After months of allegations and detailed reports into corruption at the IAAF and various individuals’ involvement in the cover-up and extortion of positive drugs tests of Russian athletes, the organisation is now facing up to more damage to its image after the BBC reported that one of its main sponsors, Adidas, was preparing to cut short an 11-year, multi-million pound partnership.
The financial burden is expected to fall on the shoulders of the IAAF’s marketing partner, Dentsu, with whom former president Lamine Diack signed a 15-year extension to their long-term partnership in 2014, handing over exclusive rights to all the IAAF’s marketing and sponsorship deals to the Japanese firm in return for a sum believed to be in the region of £200million over the course of the deal.
However, the symbolism of the IAAF losing one of its flagship sponsors has the potential to inflict further damage to its reputation and Nally, the man responsible for securing FIFA’s original partnership with Coca-Cola as well as securing funding, sponsors and television coverage for the first IAAF World Championships in 1983, says the organisation must adopt a new approach to building a new brand, describing its approach as “old-fashioned”.
He said: “My own view has always been that it’s the old-fashioned way. Although it might give the IAAF some financial security it doesn’t give the IAAF the security that it really needs which is marketing its own product.
“The whole image has suffered unbelievably. It all needs to be cleaned up and basically there needs to be a new approach to it because it will be extremely difficult to carry on where you left off.
“You need to really come up with a completely new way, new approach, new structure, new everything to be attractive again.
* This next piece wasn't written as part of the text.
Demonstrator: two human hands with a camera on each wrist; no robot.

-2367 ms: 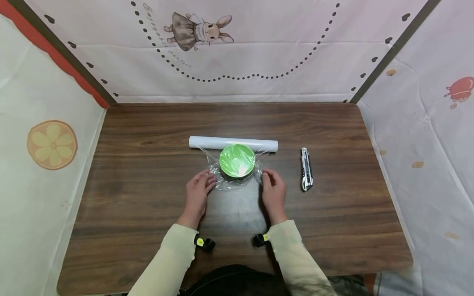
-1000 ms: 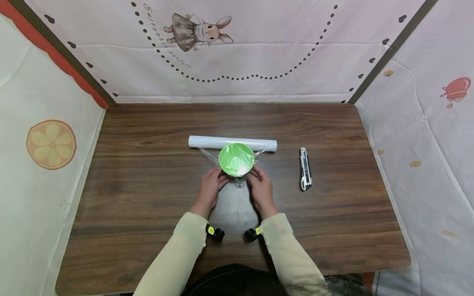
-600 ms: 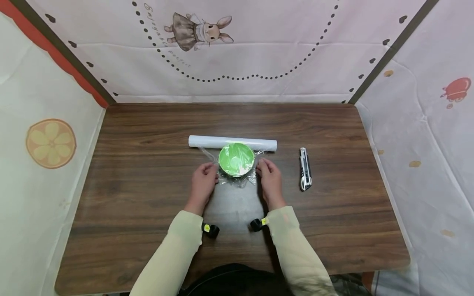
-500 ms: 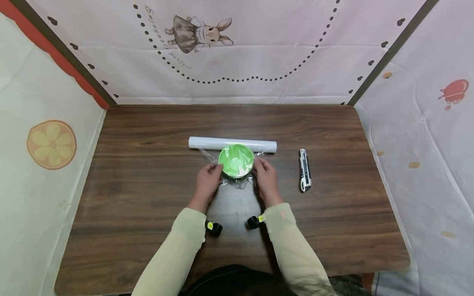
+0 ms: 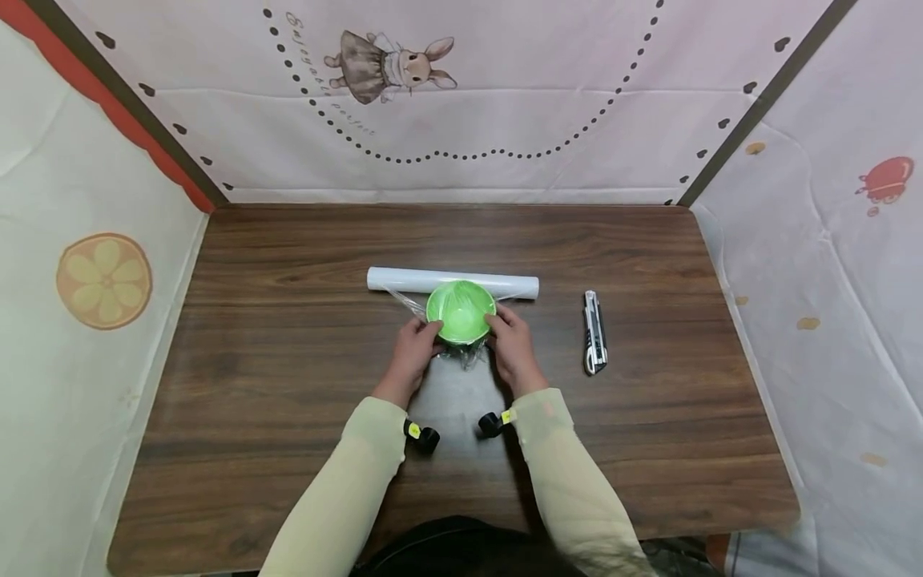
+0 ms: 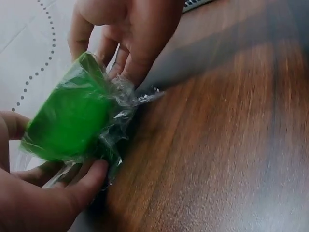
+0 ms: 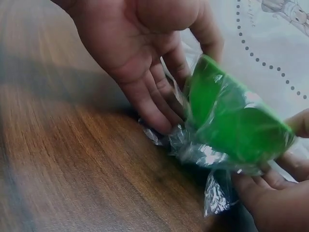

Certainly at this present moment in time athletics wouldn’t in any way be perceived to be attractive.”
While the deal with Dentsu offers a certain level of financial security to the IAAF, it also limits the amount of direct control the federation has in the way the sport is presented.
In Seb Coe’s presidential election manifesto, the double Olympic champion highlighted the need for the organisation to create an internal marketing team in order to help maximise the sport’s potential marketability; a change Nally believes is necessary if the IAAF is to reconcile with the stakeholders affected by the negative publicity it has received over the past year.
Nally said: “They’ve abrogated their responsibility in how to market their sport to a third-party advertising agency whose motivations may be entirely different. My view is that new athletics, whatever it’s going to be, needs to be in control of its own destiny. It needs to package itself in a way that makes it attractive.
“There’s currently no personal obligation of athletics to control its own image, its own destiny, its own packaging. We know they’ve got to change.
“They’ve got to go through a truth and reconciliation, and now is the time for the IAAF to actually control its own destiny, control its own image and re-package itself in the way that it’s very believable and attractive. Now is the time to get its act together.”